A Nervous Breakdown Of My Holiday

Part of: Spirit of the Holidays 2008

As my adult children wing their way back ā€˜round the world, I sit in a somewhat idle silence trying desperately to quiet my inner turmoil. While most of my friends enjoy the privilege of complaining about their children’s presence, I revel in the few opportunities I have to see my kids.

We’ve been able to spend at least seven days together twice a year since they moved away to college and jobs, but only our Christmas get-togethers are planned and paid for in advance. Second visits have always come about incidentally, usually because their father is moved around by employment and we are able sneak in a visit between points A and B.

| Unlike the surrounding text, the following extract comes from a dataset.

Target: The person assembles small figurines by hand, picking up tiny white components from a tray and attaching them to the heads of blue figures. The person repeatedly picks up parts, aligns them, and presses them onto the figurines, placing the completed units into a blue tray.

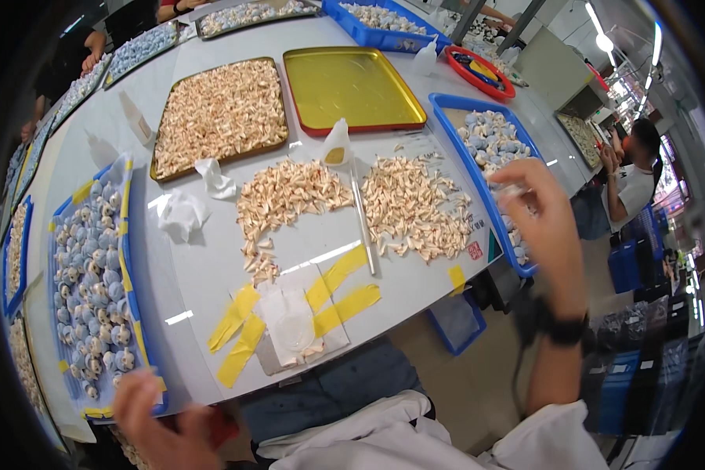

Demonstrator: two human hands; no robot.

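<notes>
My right hand (536,211) hangs over the right blue tray (475,192), which holds small white and pale-blue rounded pieces (489,133). Its fingers are bent toward the thumb in a pinch; what is between them is too small to name. My left hand (160,427), smeared by motion, is at the near end of the left blue tray (129,305), with thumb and fingers apart and nothing visible in them. Blue-grey and cream ball-like pieces (94,290) fill that tray. Between the hands, a clear round-marked pad (294,323) lies at the table edge amid yellow tape strips (341,309).
Two piles of small cream pointed pieces (290,196) (411,207) flank a metal rod (362,219). Behind are a squeeze bottle (337,145), a full tray (158,168), a gold tray (352,86), a red basin (478,70) and crumpled tissue (184,215). Other people sit around.
</notes>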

I go through this period of melancholy every time, and I know from all my husband’s military deployments that this, too, shall pass. I know better than to relive the moments we spent at the dining room table playing Apples to Apples. I know not to hover too long over the beds where they slept or take in a deep breath through the pillows where they lay their heads. I also know that no matter how hard I try to fight it, my heart will overrule my mind.

I’ve known a lot of people over two decades, specifically mothers, who spent 18 years looking forward to the day their children would move out; and without a visible flip-flop of the heart, they waved goodbye and didn’t wallow in the aftermath of their child’s absence.

Not me.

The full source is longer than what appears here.